Start of Provided material

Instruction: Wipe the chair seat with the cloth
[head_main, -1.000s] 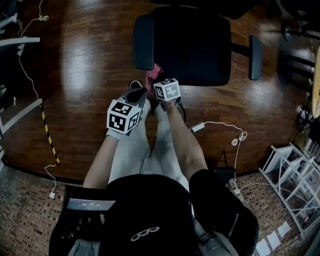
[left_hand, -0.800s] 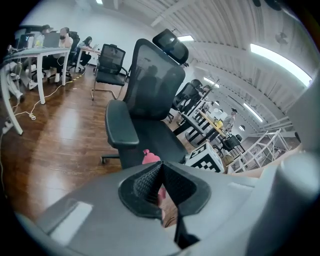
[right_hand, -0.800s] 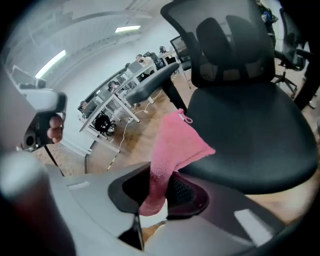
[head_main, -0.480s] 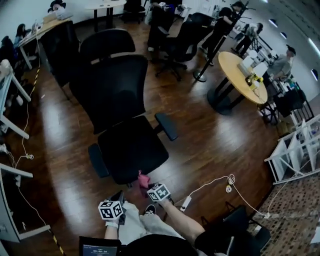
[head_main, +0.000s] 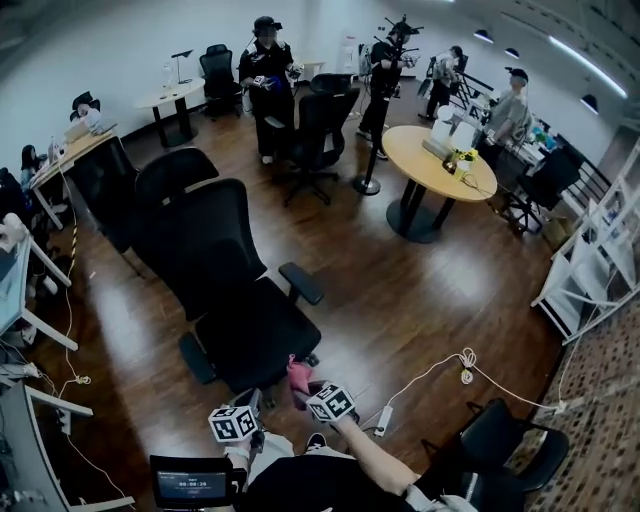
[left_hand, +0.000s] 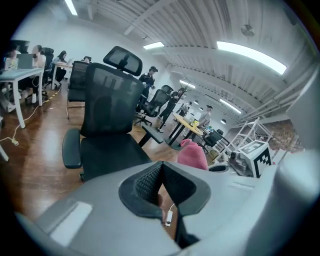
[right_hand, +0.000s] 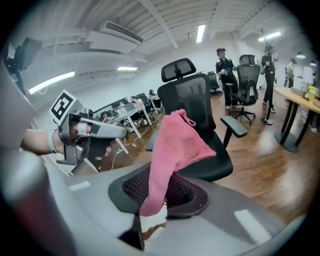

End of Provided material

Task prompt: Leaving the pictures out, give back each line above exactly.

Response area:
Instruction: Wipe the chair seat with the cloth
[head_main, -1.000s] 
[left_hand, -0.800s] 
[right_hand, -0.800s] 
[head_main, -0.480s] 
[head_main, +0.000s] 
[left_hand, +0.000s] 
[right_hand, +0.000s] 

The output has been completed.